*Work required*
Return each of the entries below precisely, with no pictures in the result.

======== Data records ========

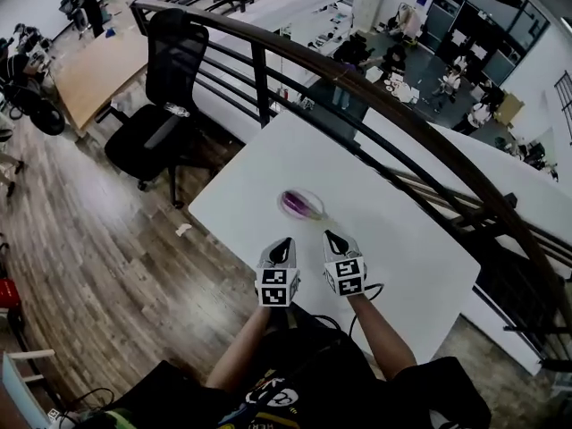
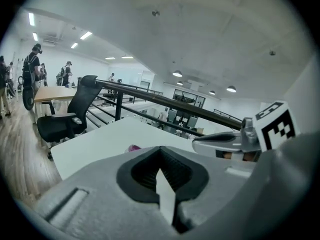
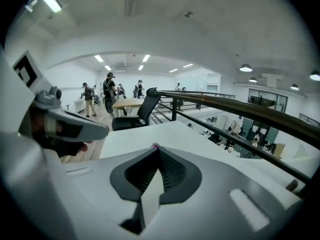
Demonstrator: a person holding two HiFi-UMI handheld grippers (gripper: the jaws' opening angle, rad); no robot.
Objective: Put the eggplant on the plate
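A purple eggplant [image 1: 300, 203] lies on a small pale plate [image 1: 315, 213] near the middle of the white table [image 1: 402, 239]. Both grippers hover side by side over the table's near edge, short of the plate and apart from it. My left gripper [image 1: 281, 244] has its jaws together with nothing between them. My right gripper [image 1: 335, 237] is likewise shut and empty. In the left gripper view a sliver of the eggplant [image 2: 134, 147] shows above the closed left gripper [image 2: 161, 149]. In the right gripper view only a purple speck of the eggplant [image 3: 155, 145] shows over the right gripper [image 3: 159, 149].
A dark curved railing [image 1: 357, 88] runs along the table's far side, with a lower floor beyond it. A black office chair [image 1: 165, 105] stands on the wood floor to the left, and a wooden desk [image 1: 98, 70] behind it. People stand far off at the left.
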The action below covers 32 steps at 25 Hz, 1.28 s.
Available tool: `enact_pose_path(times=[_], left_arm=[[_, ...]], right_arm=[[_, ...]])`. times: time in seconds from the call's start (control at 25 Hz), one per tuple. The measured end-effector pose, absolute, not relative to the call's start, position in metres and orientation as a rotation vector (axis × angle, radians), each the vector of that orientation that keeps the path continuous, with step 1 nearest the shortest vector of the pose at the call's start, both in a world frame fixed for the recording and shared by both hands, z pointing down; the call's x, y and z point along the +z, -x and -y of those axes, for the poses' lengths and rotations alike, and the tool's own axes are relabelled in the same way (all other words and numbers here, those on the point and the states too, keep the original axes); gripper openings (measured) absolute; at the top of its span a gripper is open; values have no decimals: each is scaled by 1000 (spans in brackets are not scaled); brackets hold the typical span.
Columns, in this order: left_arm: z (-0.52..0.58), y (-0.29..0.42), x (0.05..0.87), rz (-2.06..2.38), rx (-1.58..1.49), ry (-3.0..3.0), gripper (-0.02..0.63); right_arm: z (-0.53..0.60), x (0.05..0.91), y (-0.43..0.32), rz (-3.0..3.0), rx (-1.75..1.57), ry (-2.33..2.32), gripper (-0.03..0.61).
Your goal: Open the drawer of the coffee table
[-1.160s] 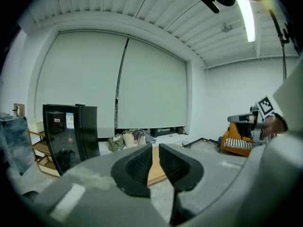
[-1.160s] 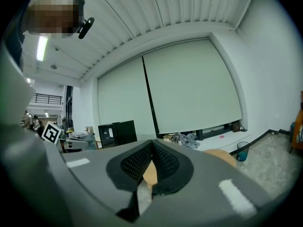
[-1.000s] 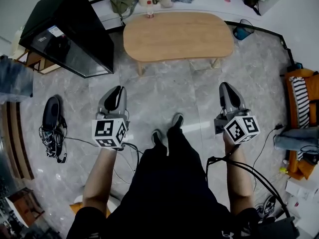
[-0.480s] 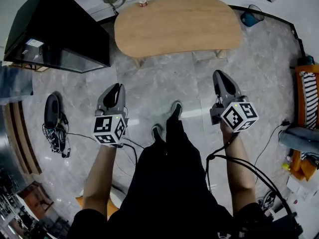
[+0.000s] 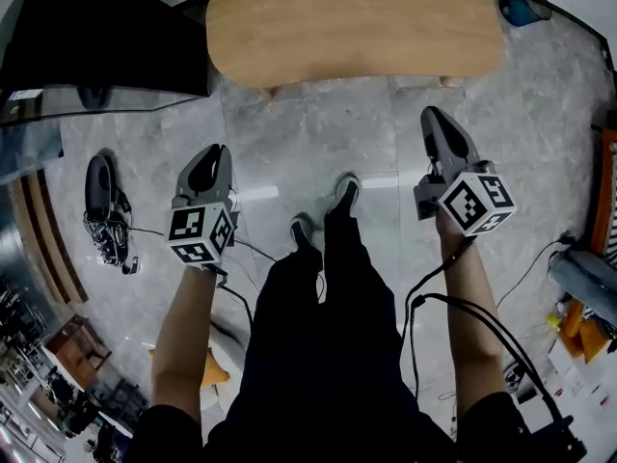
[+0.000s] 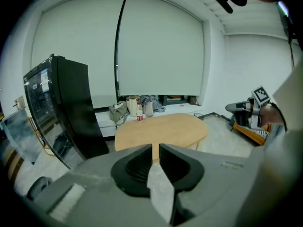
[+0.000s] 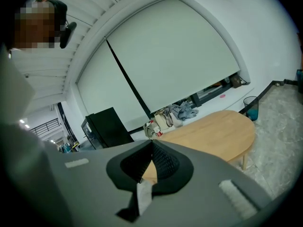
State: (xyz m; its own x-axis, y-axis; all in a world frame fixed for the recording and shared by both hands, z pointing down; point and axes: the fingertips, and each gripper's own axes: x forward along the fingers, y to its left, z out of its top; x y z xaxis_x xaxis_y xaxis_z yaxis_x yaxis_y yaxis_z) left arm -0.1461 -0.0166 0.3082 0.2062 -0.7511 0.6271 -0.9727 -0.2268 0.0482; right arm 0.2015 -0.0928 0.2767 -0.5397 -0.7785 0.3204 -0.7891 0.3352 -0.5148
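On a grey marble floor [image 5: 318, 143], an oval wooden coffee table [image 5: 352, 22] lies across the top of the head view. Its long axis runs left to right and its curved near edge faces the standing person; no view lets its drawer be made out. A black glass-fronted cabinet [image 5: 96, 37] stands just beside the table's left end, its corner near the rim. Bare floor lies open between the near edge and the person's shoes [image 5: 328, 215], and past the table's right end towards a blue bin [image 5: 525, 8].

Both hand-held tools point at the table, well apart from it and from each other. The left gripper [image 5: 205, 162] has its jaws a narrow slit apart with nothing between them, while the right gripper [image 5: 436, 128] has its jaws together and empty. A black device with tangled cables [image 5: 101, 210] lies on the floor to the left. A bottle [image 6: 139, 112] stands at the table's far edge.
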Motion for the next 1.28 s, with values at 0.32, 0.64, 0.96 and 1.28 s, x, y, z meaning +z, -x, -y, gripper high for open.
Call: enact_pose_path(times=[0.32,0.64,0.96,1.28], left_arm=[[62,150,371,1576,690,-2088,49],[92,166,483,1517,690,-2109,49],[125,213,602,1624,731,-2085,49],[137,226,697,1504,715,-2044,168]], right_arm=[[130,354,-186,2564,1012,-1451,2],[161,453,-165,2577,1027,-1409,2],[169,573,-164,2534,971,-1408,2],[151,673,-145,2516,1141,-1404,15]])
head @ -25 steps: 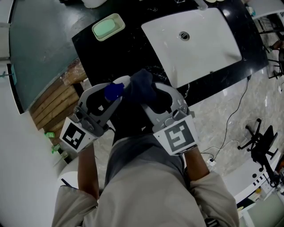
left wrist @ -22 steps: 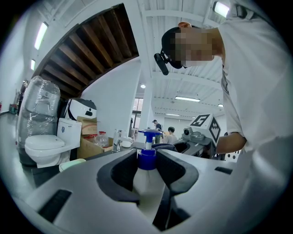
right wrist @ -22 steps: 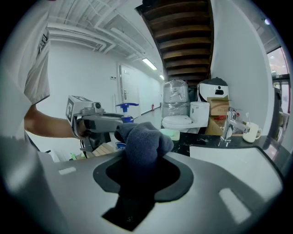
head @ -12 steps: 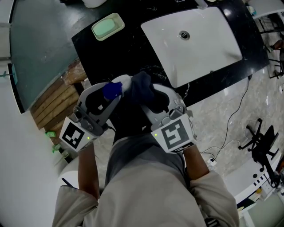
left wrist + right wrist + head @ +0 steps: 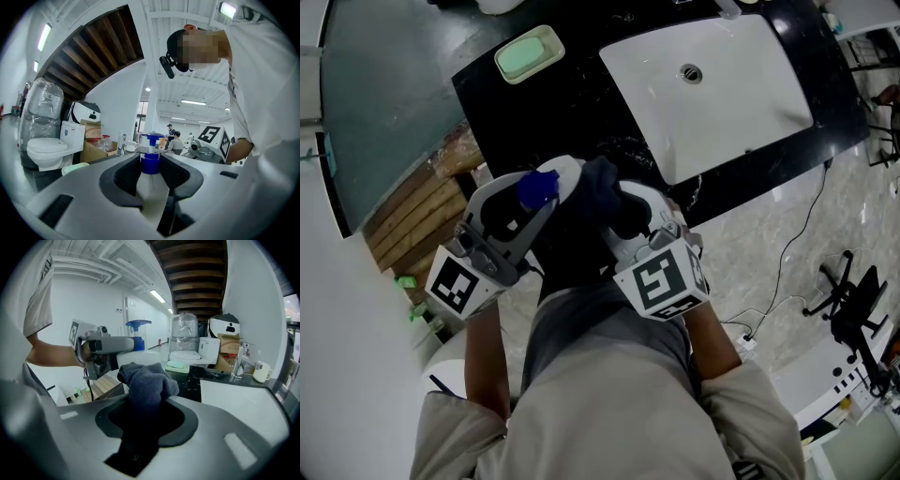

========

*Solution for this problem*
Demonstrator: a person holding two HiFi-UMI handheld grippers (gripper: the jaws' opening angle, rad); no robot.
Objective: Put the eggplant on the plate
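A purple eggplant [image 1: 300, 203] lies on a small pale plate [image 1: 315, 213] near the middle of the white table [image 1: 402, 239]. Both grippers hover side by side over the table's near edge, short of the plate and apart from it. My left gripper [image 1: 281, 244] has its jaws together with nothing between them. My right gripper [image 1: 335, 237] is likewise shut and empty. In the left gripper view a sliver of the eggplant [image 2: 134, 147] shows above the closed left gripper [image 2: 161, 149]. In the right gripper view only a purple speck of the eggplant [image 3: 155, 145] shows over the right gripper [image 3: 159, 149].
A dark curved railing [image 1: 357, 88] runs along the table's far side, with a lower floor beyond it. A black office chair [image 1: 165, 105] stands on the wood floor to the left, and a wooden desk [image 1: 98, 70] behind it. People stand far off at the left.
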The action below covers 32 steps at 25 Hz, 1.28 s.
Available tool: `enact_pose_path(times=[_], left_arm=[[_, ...]], right_arm=[[_, ...]])`. times: time in seconds from the call's start (control at 25 Hz), one per tuple. The measured end-effector pose, absolute, not relative to the call's start, position in metres and orientation as a rotation vector (axis × angle, radians), each the vector of that orientation that keeps the path continuous, with step 1 nearest the shortest vector of the pose at the call's start, both in a world frame fixed for the recording and shared by both hands, z pointing down; the call's x, y and z point along the +z, -x and -y of those axes, for the poses' lengths and rotations alike, and the tool's own axes are relabelled in the same way (all other words and numbers here, those on the point and the states too, keep the original axes); gripper openings (measured) absolute; at the top of its span a gripper is open; values have no decimals: each is scaled by 1000 (spans in brackets are not scaled); brackets hold the typical span.
Columns, in this order: left_arm: z (-0.52..0.58), y (-0.29..0.42), x (0.05..0.87), rz (-2.06..2.38), rx (-1.58..1.49), ry (-3.0..3.0), gripper (-0.02..0.63); right_arm: z (-0.53..0.60), x (0.05..0.91), y (-0.43..0.32), rz (-3.0..3.0), rx (-1.75..1.57), ry (-2.33..2.32), gripper (-0.03..0.61).
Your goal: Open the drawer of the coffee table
[-1.160s] 
[-1.160s] 
[-1.000s] 
[-0.480s] 
[+0.000s] 
[+0.000s] 
[+0.000s] 
State: (xyz m; its own x-axis, y-axis; all in a world frame fixed for the recording and shared by both hands, z pointing down; point and axes: the fingertips, and each gripper's own axes: x forward along the fingers, y to its left, z out of its top; x y z xaxis_x xaxis_y xaxis_z yaxis_x yaxis_y yaxis_z) left arm -0.1461 -0.0166 0.3082 0.2062 -0.7511 0.6271 -0.9727 -0.2268 0.0482; right arm 0.2015 -0.0928 0.2767 -0.5397 -0.7785 0.3204 -0.7891 0.3352 -0.5148
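On a grey marble floor [image 5: 318, 143], an oval wooden coffee table [image 5: 352, 22] lies across the top of the head view. Its long axis runs left to right and its curved near edge faces the standing person; no view lets its drawer be made out. A black glass-fronted cabinet [image 5: 96, 37] stands just beside the table's left end, its corner near the rim. Bare floor lies open between the near edge and the person's shoes [image 5: 328, 215], and past the table's right end towards a blue bin [image 5: 525, 8].

Both hand-held tools point at the table, well apart from it and from each other. The left gripper [image 5: 205, 162] has its jaws a narrow slit apart with nothing between them, while the right gripper [image 5: 436, 128] has its jaws together and empty. A black device with tangled cables [image 5: 101, 210] lies on the floor to the left. A bottle [image 6: 139, 112] stands at the table's far edge.
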Motion for the next 1.28 s, with values at 0.32, 0.64, 0.96 and 1.28 s, x, y, z meaning +z, -x, -y, gripper high for open.
Call: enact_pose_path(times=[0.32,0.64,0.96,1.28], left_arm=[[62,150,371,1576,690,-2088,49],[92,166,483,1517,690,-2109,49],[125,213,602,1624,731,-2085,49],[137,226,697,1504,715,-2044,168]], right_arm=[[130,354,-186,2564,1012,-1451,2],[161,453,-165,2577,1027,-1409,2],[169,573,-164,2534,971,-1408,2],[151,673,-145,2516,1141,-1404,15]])
head @ -25 steps: 
left wrist @ -22 steps: 
right wrist @ -22 steps: 
head @ -12 steps: 
left wrist + right wrist + head @ +0 steps: 

The work on this exercise has been completed.